De panden met de nummers H 413 tot H 416 komen nu overeen met de huizen 7, 9, 11 en 13. In nummer 11 bevond zich een potbakkerij.

1° Rond 1370 hoorde een perceel toe aan Henricus Dorshaghe. Hiervoor betaalde hij 2 deniers en 1 kapuin. Na deze werd de cijns betaald door Jan Willoys, Jan Persemart, Henrick vanden Borne (in 1477), Mathys Baken en circa 1570 door Barbara Rotmans.

2° In het begin van de 15de eeuw betaalde Johannes Kremere één obel voor enen pleinkene vore synen hoff dat hy betymmeren mach. Na hem werd deze cijns betaald door Reynier Ingels, Godfried Ingels (1477) en Katherina Ingels. In 1487 was er nog een obel bijgekomen voor een lubbe aan het huis. Later werden deze twee obelen vervangen door één denier. Ook dit huis werd in de 16de eeuw eigendom van Barbara Rotmans.

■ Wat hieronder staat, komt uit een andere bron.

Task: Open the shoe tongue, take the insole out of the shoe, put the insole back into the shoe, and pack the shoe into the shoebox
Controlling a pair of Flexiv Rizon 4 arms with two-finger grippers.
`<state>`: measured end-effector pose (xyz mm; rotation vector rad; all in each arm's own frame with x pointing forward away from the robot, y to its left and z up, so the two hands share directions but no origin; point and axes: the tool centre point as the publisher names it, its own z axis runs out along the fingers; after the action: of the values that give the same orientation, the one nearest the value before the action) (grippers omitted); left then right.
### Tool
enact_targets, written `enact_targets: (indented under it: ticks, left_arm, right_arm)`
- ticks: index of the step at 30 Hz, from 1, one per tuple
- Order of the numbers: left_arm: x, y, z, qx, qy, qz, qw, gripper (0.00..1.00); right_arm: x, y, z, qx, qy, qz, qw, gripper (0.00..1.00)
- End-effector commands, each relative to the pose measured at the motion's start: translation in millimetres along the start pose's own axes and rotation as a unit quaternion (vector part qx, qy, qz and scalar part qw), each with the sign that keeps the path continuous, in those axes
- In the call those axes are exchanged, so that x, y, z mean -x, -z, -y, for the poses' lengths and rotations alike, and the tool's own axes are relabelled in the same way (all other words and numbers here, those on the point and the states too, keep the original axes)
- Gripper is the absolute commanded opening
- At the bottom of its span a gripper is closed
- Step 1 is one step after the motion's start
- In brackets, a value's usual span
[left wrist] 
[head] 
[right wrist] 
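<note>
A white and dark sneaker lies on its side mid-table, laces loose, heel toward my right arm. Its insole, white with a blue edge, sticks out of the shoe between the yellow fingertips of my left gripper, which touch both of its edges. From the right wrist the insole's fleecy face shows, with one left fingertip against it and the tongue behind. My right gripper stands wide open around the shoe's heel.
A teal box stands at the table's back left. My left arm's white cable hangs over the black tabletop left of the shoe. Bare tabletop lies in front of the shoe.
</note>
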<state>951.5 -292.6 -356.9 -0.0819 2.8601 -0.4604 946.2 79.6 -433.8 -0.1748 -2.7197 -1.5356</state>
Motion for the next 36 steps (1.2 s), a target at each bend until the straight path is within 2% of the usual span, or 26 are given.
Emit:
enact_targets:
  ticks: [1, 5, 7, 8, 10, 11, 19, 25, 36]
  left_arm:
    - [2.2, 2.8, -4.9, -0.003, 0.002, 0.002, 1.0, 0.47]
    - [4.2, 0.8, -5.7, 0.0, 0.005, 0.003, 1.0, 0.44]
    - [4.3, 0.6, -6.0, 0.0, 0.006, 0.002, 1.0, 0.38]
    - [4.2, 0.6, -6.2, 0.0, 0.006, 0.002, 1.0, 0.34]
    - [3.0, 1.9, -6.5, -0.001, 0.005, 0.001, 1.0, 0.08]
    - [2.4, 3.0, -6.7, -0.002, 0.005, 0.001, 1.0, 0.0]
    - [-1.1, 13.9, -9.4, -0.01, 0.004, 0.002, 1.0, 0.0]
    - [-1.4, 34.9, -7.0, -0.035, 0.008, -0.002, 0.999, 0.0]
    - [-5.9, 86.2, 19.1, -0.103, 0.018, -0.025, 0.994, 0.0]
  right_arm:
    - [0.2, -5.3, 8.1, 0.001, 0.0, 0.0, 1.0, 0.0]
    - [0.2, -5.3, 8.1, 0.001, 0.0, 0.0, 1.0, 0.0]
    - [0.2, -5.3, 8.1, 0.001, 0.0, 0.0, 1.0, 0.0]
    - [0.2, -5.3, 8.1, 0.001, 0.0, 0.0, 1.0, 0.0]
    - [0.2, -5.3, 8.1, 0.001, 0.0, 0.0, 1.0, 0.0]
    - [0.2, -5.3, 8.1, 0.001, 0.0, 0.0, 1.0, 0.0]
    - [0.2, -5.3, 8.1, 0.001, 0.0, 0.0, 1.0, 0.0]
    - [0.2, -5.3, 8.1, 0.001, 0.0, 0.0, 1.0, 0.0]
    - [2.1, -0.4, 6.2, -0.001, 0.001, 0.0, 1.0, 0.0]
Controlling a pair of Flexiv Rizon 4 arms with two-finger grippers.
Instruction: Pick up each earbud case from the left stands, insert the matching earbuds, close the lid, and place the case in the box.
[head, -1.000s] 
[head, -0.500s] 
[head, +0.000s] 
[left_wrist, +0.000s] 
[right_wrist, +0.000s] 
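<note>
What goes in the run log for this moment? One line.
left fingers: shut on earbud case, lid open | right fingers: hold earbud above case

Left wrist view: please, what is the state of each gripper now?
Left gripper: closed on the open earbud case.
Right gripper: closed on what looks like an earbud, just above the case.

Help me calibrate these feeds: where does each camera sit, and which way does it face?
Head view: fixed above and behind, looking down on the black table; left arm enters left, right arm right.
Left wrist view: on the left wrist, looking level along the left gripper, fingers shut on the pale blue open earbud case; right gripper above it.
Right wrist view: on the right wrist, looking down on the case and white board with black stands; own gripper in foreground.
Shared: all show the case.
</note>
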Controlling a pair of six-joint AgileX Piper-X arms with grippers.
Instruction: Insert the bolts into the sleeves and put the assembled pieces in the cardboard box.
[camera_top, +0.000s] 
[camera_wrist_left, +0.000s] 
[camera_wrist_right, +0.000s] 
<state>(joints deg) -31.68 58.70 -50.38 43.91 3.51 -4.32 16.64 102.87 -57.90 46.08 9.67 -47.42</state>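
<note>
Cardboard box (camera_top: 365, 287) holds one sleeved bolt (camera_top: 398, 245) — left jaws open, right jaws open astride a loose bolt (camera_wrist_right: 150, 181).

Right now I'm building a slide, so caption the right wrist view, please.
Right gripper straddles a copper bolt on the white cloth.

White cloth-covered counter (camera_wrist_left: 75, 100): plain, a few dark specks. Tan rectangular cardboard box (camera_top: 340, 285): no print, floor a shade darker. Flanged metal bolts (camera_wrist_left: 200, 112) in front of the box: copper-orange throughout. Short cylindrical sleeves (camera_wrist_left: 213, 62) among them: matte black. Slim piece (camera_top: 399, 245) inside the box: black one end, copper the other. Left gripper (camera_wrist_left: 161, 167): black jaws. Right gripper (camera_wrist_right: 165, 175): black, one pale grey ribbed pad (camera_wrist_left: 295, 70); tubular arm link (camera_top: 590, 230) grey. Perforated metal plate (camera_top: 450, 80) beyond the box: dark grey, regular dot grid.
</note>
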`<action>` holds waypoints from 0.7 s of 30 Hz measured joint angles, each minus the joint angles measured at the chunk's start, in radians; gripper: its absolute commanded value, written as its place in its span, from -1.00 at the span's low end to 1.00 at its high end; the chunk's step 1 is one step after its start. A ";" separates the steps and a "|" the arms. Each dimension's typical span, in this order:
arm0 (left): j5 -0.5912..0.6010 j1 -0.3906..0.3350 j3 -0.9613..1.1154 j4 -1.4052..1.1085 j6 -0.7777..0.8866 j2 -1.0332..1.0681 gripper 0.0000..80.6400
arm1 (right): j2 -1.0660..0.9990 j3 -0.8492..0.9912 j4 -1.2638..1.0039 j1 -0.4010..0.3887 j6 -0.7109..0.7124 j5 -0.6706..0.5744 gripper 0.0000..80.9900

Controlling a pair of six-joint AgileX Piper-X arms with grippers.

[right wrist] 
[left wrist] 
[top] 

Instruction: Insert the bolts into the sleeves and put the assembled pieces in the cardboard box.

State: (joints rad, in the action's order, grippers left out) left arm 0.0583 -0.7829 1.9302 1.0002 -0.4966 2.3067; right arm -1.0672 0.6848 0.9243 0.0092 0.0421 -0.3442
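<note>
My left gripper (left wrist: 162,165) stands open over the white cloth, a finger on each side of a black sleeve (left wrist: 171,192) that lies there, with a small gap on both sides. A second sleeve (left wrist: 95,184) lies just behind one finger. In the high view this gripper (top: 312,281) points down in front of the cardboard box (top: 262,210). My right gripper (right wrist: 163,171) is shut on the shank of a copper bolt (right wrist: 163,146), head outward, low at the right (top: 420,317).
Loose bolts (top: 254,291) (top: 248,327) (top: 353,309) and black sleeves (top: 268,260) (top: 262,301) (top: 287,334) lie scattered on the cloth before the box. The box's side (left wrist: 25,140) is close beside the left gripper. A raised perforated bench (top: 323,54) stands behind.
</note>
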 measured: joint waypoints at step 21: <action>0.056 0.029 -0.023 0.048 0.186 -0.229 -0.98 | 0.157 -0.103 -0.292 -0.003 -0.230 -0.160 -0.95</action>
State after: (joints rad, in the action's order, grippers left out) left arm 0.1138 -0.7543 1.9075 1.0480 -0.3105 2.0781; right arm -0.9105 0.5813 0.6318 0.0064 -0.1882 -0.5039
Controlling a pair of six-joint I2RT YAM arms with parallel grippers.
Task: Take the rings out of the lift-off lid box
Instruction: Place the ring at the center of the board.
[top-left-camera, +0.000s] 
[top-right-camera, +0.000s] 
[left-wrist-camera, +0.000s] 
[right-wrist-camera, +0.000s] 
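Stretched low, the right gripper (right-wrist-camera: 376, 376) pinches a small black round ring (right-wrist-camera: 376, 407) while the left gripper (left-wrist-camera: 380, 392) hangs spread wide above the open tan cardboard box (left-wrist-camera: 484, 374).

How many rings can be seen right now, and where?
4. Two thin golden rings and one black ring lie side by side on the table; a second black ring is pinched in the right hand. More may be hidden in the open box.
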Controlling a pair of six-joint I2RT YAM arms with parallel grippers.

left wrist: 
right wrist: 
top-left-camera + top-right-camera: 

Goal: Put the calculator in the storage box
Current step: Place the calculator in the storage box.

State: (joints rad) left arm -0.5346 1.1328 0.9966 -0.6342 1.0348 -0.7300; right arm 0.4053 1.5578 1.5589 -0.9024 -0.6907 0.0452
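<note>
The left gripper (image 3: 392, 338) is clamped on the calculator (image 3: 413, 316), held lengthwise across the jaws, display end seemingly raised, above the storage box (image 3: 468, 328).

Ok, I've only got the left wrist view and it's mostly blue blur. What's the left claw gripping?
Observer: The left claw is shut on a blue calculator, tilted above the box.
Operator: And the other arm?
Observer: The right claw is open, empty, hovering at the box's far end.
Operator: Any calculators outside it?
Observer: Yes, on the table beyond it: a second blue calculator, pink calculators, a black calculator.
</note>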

3° Bij het volgende perceel bevond zich al in de 14de eeuw een put. Hiervoor betaalde Henrick Goeswijn 4 deniers. Na hem werd deze cijns voldaan door Johannes Spaen(s), Johannes Lycoep junior en Barbara Rotmans.

Na Barbara vond ik Jehan of de la Tour als de bezitter van één helft. De wederhellicht had Geraert de Welde verkregen tegen de erfgenamen van Michiel Naveau en de kolonel de Vinder, vuijtten hooffde sijnder huijsvrouwe. Peter de Welde bezat echter de panden Jnt geheel. Hij liet ze na aan zijn weduwe. In de 18de eeuw bestaat het pand uit een tuin, een huis aenden put en nog een huis aenden voorschreuen put Jnde vleeshauwers straete. In het cijnsboek van de kerkfabriek merkt de rentmeester op: Dese drije parceelen sijn nu een goet ende sijn al winhoff. De bezitter is dan de pastoor Van Nerim. In het begin van de 19de eeuw hoorde het huis H 416 toe aan de weduwe Hombroeck. Deze wordt opgevolgd door de weduwe van Carolus Evrard (1826-37) en de kuiper Jean Antoine Vandereycken (1860). Dit huis komt overeen met Donystraat 13 en is het geboortehuis van dialectoloog Gustaaf Winnen. Deze werd in Tienen geboren op 20 juni 1924 en overleed in het Universitair Ziekenhuis Gasthuisberg te Leuven op 24 december 1996.

Het grote pand ernaast bestond in 1830 uit een huis (H 413), een kleiner huis (H 414) en een gebouw in de tuin (H 415). Dit pand hoorde in 1800-1826 toe aan de rentenier Philippe Vannerim en in 1834 aan Jan Guillelmus Vanmol. In 1837 heeft deze laatste als beroep fabriquant. Hij was namelijk potbakker en landbouwer, met een potbakkerij in nummer H 414. In 1860 is deze uitgebreid met 80 ca, overeenkomend met Donystraat 11, een woning met een deuromlijsting in Gobertingse steen. Het pand ernaast, nummer 7-1, 7-2 en 9, bestaat in 1997 uit een gesloten winkel, een poort en een huis, met achteraan garages.

Dr. P. Kempeneers.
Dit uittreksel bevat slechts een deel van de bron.